Moore K B, Moody S A
Department of Anatomy and Cell Biology, Institute for Biomedical Sciences, The George Washington University Medical Center, 2300 Eye Street NW, Ross Hall, Washington, DC, 20037, USA.
Dev Biol. 1999 Aug 1;212(1):25-41. doi: 10.1006/dbio.1999.9338.
An individual retina descends from a restricted and invariant group of nine animal blastomeres at the 32-cell stage. We tested which molecular signaling pathways are responsible for the competence of animal blastomeres to contribute to the retina. Inactivation of activin/Vg1 or fibroblast growth factor (FGF) signaling by expression of dominant-negative receptors does not prevent an animal blastomere from contributing to the retina. However, increasing bone morphogenetic protein (BMP) signaling in the retina-producing blastomeres significantly reduces their contribution. Conversely, reducing BMP signaling by expression of a dominant-negative BMP receptor or Noggin allows other animal blastomeres to contribute to the retina. Thus, the initial step in the retinal lineage is regulated by position within the BMP/Noggin field of epidermal versus neural induction. Vegetal tier blastomeres, in contrast, cannot contribute to the retina even when given access to the appropriate position and signaling fields by transplantation to the dorsal animal pole.

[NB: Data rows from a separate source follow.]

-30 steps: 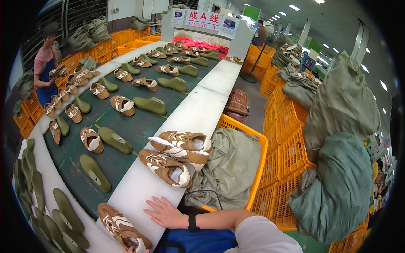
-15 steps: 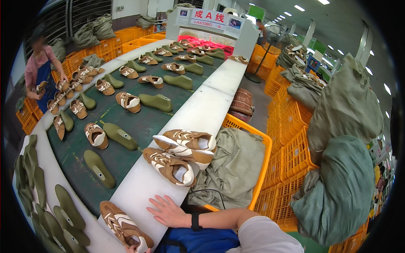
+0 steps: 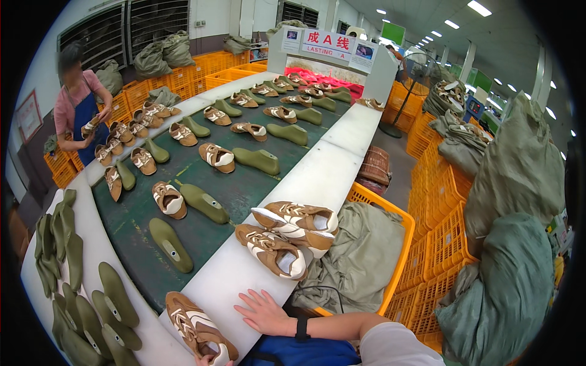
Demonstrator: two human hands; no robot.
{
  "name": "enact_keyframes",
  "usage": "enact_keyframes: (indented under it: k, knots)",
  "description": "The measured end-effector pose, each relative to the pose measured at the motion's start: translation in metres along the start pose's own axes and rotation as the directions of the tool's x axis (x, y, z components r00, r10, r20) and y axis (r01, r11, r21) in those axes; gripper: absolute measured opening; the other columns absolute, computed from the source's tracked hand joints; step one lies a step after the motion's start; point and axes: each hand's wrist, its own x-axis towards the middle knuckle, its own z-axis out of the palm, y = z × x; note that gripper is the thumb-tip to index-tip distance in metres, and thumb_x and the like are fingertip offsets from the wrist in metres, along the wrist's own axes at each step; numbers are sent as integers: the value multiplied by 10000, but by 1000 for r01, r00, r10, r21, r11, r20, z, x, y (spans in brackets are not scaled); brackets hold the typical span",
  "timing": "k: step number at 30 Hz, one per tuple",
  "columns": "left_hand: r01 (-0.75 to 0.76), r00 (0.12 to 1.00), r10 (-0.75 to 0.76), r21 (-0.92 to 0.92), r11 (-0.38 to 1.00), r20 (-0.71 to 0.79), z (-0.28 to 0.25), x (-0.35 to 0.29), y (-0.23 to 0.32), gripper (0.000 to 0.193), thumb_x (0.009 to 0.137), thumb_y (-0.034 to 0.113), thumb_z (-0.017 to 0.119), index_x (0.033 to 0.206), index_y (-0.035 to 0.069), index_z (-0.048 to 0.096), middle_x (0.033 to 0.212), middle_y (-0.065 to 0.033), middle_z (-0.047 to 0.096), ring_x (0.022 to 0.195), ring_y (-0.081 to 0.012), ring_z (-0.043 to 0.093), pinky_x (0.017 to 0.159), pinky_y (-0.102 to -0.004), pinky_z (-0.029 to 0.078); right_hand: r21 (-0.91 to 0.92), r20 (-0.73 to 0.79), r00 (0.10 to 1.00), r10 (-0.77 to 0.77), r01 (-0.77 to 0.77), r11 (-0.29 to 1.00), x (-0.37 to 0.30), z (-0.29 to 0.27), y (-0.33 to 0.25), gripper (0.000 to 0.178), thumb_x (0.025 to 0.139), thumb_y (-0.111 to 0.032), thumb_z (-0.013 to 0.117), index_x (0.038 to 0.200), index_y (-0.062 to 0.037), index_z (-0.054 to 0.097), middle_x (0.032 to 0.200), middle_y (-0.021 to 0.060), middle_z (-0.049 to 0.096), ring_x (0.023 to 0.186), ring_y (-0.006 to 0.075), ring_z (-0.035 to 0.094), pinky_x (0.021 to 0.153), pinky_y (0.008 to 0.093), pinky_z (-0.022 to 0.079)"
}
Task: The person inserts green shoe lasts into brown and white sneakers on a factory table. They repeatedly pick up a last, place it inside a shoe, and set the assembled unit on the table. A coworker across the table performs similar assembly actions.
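Observation:
A brown and cream sneaker (image 3: pixel 194 323) lies on the near white ledge (image 3: pixel 218 288), its toe pointing away from me. My left hand (image 3: pixel 206 361) grips its heel at the bottom edge of the view; only some fingertips show. Flat on the ledge to the right of this shoe rests my right hand (image 3: pixel 265 312), fingers spread and holding nothing. Beyond it, more brown sneakers (image 3: pixel 268 251) are grouped on the ledge, one leaning over another.
A green conveyor belt (image 3: pixel 131 222) carries rows of sneakers and olive shoe lasts (image 3: pixel 171 245). More lasts (image 3: pixel 116 294) crowd the left ledge. On the right, a yellow crate (image 3: pixel 405 241) holds grey cloth, beside stacked crates and large sacks (image 3: pixel 497 287). A co-worker (image 3: pixel 82 113) stands far left.
The whole view has swung left, so things sit farther right and lower. My hands keep their places on shoe and ledge. The co-worker's hand has come off the row of shoes.

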Motion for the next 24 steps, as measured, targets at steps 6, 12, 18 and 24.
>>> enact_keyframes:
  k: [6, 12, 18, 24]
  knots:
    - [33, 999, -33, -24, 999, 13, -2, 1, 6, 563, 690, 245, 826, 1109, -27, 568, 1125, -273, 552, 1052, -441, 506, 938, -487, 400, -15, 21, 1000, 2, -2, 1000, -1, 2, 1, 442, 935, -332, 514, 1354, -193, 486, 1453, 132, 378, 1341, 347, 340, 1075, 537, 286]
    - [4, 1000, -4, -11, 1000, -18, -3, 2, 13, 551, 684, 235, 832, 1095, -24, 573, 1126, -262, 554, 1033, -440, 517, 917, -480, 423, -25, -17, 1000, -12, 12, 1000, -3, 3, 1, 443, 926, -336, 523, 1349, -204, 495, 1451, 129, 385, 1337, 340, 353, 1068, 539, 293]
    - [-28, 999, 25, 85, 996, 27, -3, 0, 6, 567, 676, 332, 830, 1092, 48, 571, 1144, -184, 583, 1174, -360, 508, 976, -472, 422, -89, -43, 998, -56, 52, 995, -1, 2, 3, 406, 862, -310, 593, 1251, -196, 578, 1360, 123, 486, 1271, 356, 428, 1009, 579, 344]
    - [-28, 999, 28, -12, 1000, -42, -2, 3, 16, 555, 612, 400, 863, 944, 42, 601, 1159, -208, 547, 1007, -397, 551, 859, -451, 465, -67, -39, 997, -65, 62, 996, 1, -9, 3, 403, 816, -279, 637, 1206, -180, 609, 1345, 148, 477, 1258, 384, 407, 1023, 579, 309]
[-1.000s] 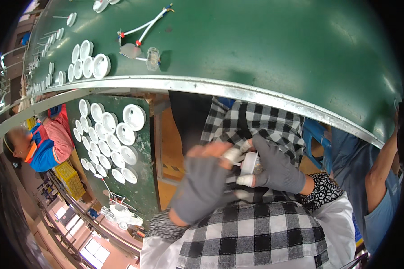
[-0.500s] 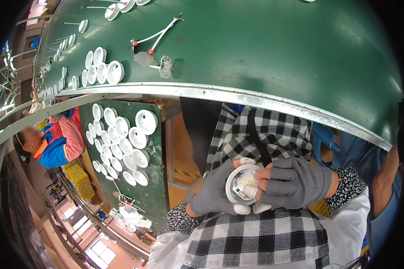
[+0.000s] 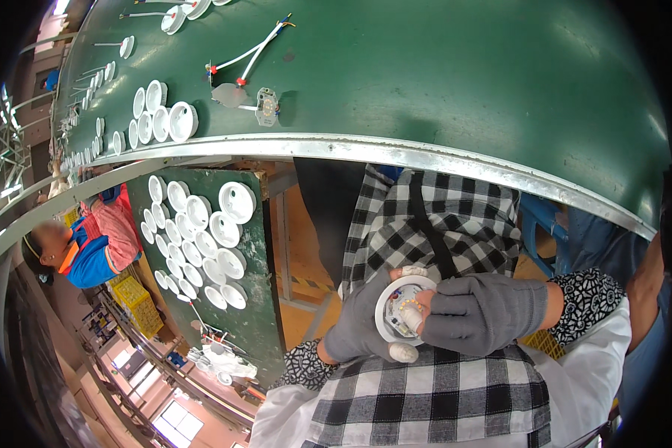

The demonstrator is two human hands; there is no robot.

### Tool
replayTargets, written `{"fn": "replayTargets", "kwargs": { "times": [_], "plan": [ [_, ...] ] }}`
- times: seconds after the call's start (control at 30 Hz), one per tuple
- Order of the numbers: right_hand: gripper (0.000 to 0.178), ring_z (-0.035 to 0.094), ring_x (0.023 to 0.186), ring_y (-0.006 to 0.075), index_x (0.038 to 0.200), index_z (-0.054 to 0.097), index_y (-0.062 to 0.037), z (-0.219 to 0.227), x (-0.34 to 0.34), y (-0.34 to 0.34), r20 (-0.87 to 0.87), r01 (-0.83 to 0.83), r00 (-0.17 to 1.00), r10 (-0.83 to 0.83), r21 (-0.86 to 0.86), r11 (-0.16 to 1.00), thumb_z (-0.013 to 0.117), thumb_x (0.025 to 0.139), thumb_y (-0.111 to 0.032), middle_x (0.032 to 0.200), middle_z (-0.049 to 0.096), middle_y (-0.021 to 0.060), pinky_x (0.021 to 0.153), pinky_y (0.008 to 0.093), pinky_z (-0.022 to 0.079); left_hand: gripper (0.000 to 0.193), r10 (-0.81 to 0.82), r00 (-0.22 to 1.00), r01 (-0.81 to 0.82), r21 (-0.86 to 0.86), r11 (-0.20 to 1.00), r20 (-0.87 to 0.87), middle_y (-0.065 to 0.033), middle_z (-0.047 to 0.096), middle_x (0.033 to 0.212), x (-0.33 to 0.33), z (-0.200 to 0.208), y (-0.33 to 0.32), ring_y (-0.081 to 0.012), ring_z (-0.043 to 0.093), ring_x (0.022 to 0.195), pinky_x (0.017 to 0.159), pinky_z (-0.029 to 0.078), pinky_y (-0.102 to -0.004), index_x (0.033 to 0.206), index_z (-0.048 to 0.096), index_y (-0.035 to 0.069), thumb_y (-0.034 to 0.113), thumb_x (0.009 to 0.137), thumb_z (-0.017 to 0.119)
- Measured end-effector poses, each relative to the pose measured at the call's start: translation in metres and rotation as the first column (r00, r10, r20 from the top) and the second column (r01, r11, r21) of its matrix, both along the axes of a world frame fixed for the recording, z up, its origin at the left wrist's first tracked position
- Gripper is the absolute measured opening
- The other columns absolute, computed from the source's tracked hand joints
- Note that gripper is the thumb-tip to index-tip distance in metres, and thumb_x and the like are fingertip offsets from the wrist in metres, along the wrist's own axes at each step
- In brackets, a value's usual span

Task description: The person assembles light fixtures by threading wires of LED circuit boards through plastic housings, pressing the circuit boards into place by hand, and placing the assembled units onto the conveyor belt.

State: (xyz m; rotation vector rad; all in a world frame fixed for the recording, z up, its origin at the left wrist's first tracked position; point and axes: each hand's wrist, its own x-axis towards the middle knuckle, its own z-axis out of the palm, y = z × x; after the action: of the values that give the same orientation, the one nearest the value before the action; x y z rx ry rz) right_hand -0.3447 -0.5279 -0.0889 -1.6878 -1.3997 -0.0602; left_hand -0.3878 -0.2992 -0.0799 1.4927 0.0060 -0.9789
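Note:
Above my lap, my left hand (image 3: 357, 319) in a grey fingerless glove holds a round white lamp housing (image 3: 382, 316) by its rim. Its taped thumb and fingertips are closed around the edge, and the open side faces up. Inside sits a circuit board (image 3: 397, 305) with small yellow LEDs and a few components. My right hand (image 3: 479, 313), gloved the same way, is closed with bent fingers. A taped fingertip of it presses on the board inside the housing, covering part of the LEDs. The remaining right fingertips are partly hidden.
A green worktable (image 3: 455, 75) with a metal edge stands ahead, bearing a wired LED board (image 3: 267, 108) and white housings (image 3: 183, 122). On a lower green board (image 3: 257, 299) at left lie several more white housings (image 3: 237, 201). A co-worker (image 3: 101, 239) sits far left; another person's arm (image 3: 644, 287) is at right.
My right hand's fingers have curled further, its fingertip shifting over the board's middle. The left hand still holds the housing. The view has shifted slightly.

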Motion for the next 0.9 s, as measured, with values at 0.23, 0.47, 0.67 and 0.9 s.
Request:
{"fn": "replayTargets", "kwargs": {
  "times": [0.23,0.47,0.67,0.9],
  "plan": [
    [0.026,0.060,0.084,0.0196,0.086,0.062,0.0021,0.000,0.006,-0.001,-0.042,-0.046,0.998,0.043,-0.081,0.996,0.061,0.064,-0.012,0.093,0.058,0.0060,0.069,0.0262,0.055,0.104,-0.049,0.999,0.048,0.066,0.997,0.013,-0.0112,0.059,0.118,0.004,0.000,-0.005,-0.0215,0.059,0.108,0.093,0.047,-0.0341,0.134,0.040,0.000,0.042,0.053,0.090],
    [0.018,0.058,0.088,0.0185,0.082,0.061,-0.0049,-0.019,0.019,0.000,0.013,0.025,1.000,-0.025,-0.009,1.000,0.063,0.068,-0.017,0.095,0.055,0.0039,0.072,0.0275,0.052,0.078,0.162,0.987,-0.160,-0.132,0.978,-0.001,-0.0174,0.049,0.128,-0.003,-0.002,-0.013,-0.0233,0.052,0.116,0.098,0.042,-0.0334,0.139,0.027,-0.004,0.024,0.080,0.069],
    [0.023,0.052,0.096,0.0162,0.092,0.058,-0.0117,-0.017,0.020,0.007,0.049,0.195,0.980,-0.192,-0.086,0.977,0.064,0.072,-0.021,0.094,0.048,0.0014,0.076,0.0318,0.043,0.054,0.240,0.971,-0.240,-0.048,0.970,0.002,-0.0165,0.051,0.125,0.000,0.006,-0.014,-0.0196,0.054,0.111,0.095,0.043,-0.0307,0.139,0.029,-0.005,0.007,0.090,0.046],
    [0.037,0.049,0.097,0.0169,0.102,0.051,-0.0130,-0.012,0.028,0.006,0.084,0.330,0.944,-0.319,-0.254,0.909,0.059,0.072,-0.033,0.101,0.046,0.0032,0.068,0.0341,0.045,0.039,0.310,0.948,-0.316,0.111,0.942,0.069,-0.0122,0.061,0.111,0.007,0.007,-0.019,-0.0148,0.060,0.098,0.086,0.048,-0.0268,0.130,0.044,-0.004,0.006,0.092,0.045]
  ]
}}
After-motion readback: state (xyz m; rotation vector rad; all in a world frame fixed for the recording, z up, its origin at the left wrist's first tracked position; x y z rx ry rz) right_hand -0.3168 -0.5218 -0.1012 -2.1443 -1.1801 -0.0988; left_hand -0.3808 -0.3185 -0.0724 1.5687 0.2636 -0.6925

We tested whether expression of molecules within the mesoderm inducing (activin, FGF), mesoderm-modifying (Wnt), or neural-inducing (BMP, Noggin) pathways impart a retinal fate on vegetal cell descendants. None of these, several of which induce secondary head structures, caused vegetal cells to contribute to retina. This was true even if the injected blastomeres were transplanted to the dorsal animal pole. Two pathways that specifically induce head tissues also were investigated. The simultaneous blockade of Wnt and BMP signaling, which results in the formation of a complete secondary axis with head and eyes, did not cause the vegetal clone to give rise to retina. However, Cerberus, a secreted protein that also induces an ectopic head with eyes, redirected vegetal progeny into the retina. These experiments indicate that vegetal blastomere incompetence to express a retinal fate is not due to a lack of components of known signaling pathways, but relies on a specific pathway of head induction.
单个视网膜起源于32细胞期由9个动物卵裂球组成的一个受限且不变的群体。我们测试了哪些分子信号通路决定了动物卵裂球形成视网膜的能力。通过表达显性负性受体使激活素/Vg1或成纤维细胞生长因子(FGF)信号失活,并不会阻止动物卵裂球形成视网膜。然而,增加产生视网膜的卵裂球中的骨形态发生蛋白(BMP)信号会显著减少它们形成视网膜的能力。相反,通过表达显性负性BMP受体或Noggin来降低BMP信号,能使其他动物卵裂球形成视网膜。因此,视网膜谱系的起始步骤受表皮与神经诱导的BMP/Noggin场中的位置调控。相比之下,植物层卵裂球即使通过移植到背侧动物极而处于合适的位置和信号场中,也无法形成视网膜。我们测试了中胚层诱导(激活素、FGF)、中胚层修饰(Wnt)或神经诱导(BMP、Noggin)通路中的分子表达是否能赋予植物细胞后代视网膜命运。这些分子中没有一个能使植物细胞形成视网膜,其中有几个会诱导次生头部结构,即便将注射了这些分子的卵裂球移植到背侧动物极也是如此。我们还研究了两条特异性诱导头部组织的通路。同时阻断Wnt和BMP信号会导致形成带有头部和眼睛的完整次生轴,但并不会使植物克隆形成视网膜。然而,同样能诱导带有眼睛的异位头部的分泌蛋白Cerberus,却能使植物后代形成视网膜。这些实验表明,植物卵裂球无法表达视网膜命运并非由于缺乏已知信号通路的成分,而是依赖于一条特定的头部诱导通路。